Some Notes about Hyper-Threading

Werewolf · Post by **Werewolf** » Mon Dec 12, 2011 10:06 am

bob wrote:
Problem with HT on is that if you have 4 physical cores, and search X NPS, when you go to 8 cores (HT on) the tree will grow by 30%. If your NPS doesn't grow by MORE than 30%, you see a net loss.

NPS is NOT the way to measure parallel search performance. It provides completely bogus comparisons...

Your answer is too interesting to let it slip by!
a) Why does the tree grow by 30% with HT on?
b) Is this also true if we move from 4 physical cores to 8?
c) Why do the np/s have to increase by 30% or more to maintain performance? (because surely the HT tree isn't the same tree as the Non-HT tree and therefore time to depth is misleading)

Sedat Canbaz · Post by **Sedat Canbaz** » Mon Dec 12, 2011 12:14 pm

M ANSARI wrote:I think a critical thing with HT is the OS. Win 7 is much better at dealing with HT than win XP. I would think that HT can be beneficial if the OS handles the threads properly and allocates resources as it should. HT threads can always be useful doing other non chess related stuff, and thus theoretically HT should help. The problem is that some OS's simply do not allocate the resources properly and thus you have increased latencies that would hurt rather than help performance. But if your setup with your OS is absolutely perfect and all affinities to the engine are properly resourced, then you would see a tiny increase in performance ... I mean really tiny.

Hello dear Majd,

Very interesting and thank you for the useful information

Perhaps you can be right that Windows 7 is better at dealing with HT ON than Windows XP x64 Prof

But to proof this...we need serious testings in Auto232 mode

However in my Windows operating system testings, i was not satisfied regarding the benchmark results by Crafty 22.8 x64 4 cores (on Win 7)

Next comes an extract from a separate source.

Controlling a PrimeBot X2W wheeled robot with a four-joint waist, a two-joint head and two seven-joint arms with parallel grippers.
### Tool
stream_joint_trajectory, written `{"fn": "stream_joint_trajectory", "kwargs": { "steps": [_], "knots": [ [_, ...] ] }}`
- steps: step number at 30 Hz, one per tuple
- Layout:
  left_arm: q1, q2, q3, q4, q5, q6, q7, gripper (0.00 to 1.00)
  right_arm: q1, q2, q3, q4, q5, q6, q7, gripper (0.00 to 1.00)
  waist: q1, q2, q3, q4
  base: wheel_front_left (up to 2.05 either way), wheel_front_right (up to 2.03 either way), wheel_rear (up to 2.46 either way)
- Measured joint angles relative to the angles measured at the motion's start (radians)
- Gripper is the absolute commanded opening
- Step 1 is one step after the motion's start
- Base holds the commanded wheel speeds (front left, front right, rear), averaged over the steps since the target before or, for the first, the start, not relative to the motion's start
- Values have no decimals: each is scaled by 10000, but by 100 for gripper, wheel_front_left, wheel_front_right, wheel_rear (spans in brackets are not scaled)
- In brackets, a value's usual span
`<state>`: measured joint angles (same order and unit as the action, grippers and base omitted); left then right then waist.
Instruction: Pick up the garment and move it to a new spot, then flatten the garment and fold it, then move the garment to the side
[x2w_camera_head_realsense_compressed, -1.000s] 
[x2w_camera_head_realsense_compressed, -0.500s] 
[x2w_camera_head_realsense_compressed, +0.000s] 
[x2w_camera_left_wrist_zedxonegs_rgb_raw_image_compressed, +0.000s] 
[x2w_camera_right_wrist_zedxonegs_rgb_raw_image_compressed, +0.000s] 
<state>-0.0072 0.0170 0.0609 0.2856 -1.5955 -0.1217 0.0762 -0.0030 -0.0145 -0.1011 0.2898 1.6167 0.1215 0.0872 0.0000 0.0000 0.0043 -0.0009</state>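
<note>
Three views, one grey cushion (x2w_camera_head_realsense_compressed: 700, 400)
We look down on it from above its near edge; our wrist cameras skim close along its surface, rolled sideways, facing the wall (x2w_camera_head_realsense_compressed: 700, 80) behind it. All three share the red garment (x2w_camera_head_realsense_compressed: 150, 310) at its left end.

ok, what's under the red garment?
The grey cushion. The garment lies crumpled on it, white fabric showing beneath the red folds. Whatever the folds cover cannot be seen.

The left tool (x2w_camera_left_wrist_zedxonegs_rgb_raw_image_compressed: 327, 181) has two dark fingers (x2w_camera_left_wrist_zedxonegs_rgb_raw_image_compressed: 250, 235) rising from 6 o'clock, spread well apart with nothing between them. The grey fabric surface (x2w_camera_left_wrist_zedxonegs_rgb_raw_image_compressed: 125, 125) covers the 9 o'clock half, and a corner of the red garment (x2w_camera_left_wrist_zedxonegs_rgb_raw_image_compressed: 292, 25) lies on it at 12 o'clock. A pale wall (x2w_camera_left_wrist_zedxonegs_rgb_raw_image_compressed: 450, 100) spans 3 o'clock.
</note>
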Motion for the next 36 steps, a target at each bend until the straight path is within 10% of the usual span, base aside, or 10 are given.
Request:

I mean each time,Crafty 22.8 x64 (on Win 7) produced different kns values,approx.20-30% slower bench results than Win XP x64
Even,Fritz benchmarks had similar results,as far as i remember the speed difference was approx.5-10 % slower than Win XP x64 too

Even after many Win 7 tweakings ad optimizings, i could not see same Crafty 22.8 bench results as on Windows XP x64

Note:the both operating system kns vlues were almost same by Houdini bench;Rybka bench;Toga bench

Another interesting note is that, Peter Grayson says that Win 7's Windows Defender can be the reason of lower bench performance by Crafty 22.8/Fritz Bench
http://rybkaforum.net/cgi-bin/rybkaforu ... ?tid=23547

BTW,i think the current HT OF /HT ON issue is really very interesting and very important,maybe later i can install Windows 8 preview on my i7 980X

And then i can start Auto232 testing (HT ON against HT OFF) and in case of better HT ON ELO Performance,i will start using the engines at 12 Threads

But in case of no any ELO gaining...again i will switch to 6 physical cores
And in my estimation,there will be no any ELO difference,even i expect the results to be in favor for HT OFF

Lets see the time will show up !

Greetings,
Sedat

Sedat Canbaz · Post by **Sedat Canbaz** » Mon Dec 12, 2011 1:04 pm

Vinvin wrote:One more very interesting thing to see is : HT ON but engine only use 6 threads. I heard Windows 7 manage this very well. Is the results similar to HT OFF ? If not, Win7 probably put 2 use threads on a single CPU and that's bad ...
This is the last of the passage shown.